Retype, please, the listing from its opening line through the line that contains "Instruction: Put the", both included, without the pictures.
□ □ □
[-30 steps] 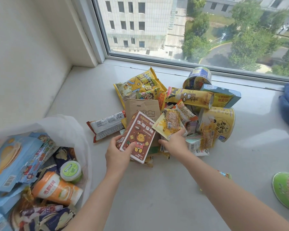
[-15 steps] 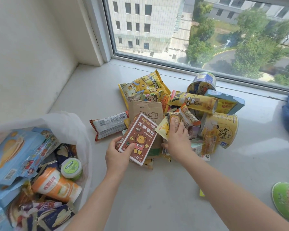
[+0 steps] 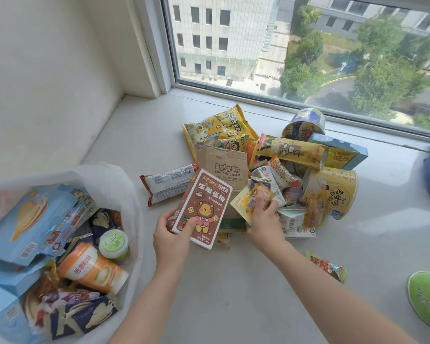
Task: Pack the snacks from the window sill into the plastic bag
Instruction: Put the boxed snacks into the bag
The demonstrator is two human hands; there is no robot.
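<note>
Your left hand (image 3: 170,238) grips the brown lion-print box (image 3: 201,207), lifted for bagging; your right hand (image 3: 263,219) pinches a small yellow packet (image 3: 247,201) from the pile.

We note bare window sill (image 3: 233,294) between the plastic bag (image 3: 124,184) and the snack pile, wide enough for an arm to pass. The bag mouth gapes toward us; inside, a blue box (image 3: 32,219), an orange cup (image 3: 90,269) and a green-lidded tub (image 3: 113,243) fill most of it. The grey wrapped bar (image 3: 169,182) lies between bag and pile. The wall (image 3: 47,83) closes the left side, the window (image 3: 308,45) the far side. A small red-and-yellow packet (image 3: 327,266) lies alone on the right.
</note>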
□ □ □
**Output**.
[-30 steps] 
[-15 steps] 
[+0 steps] 
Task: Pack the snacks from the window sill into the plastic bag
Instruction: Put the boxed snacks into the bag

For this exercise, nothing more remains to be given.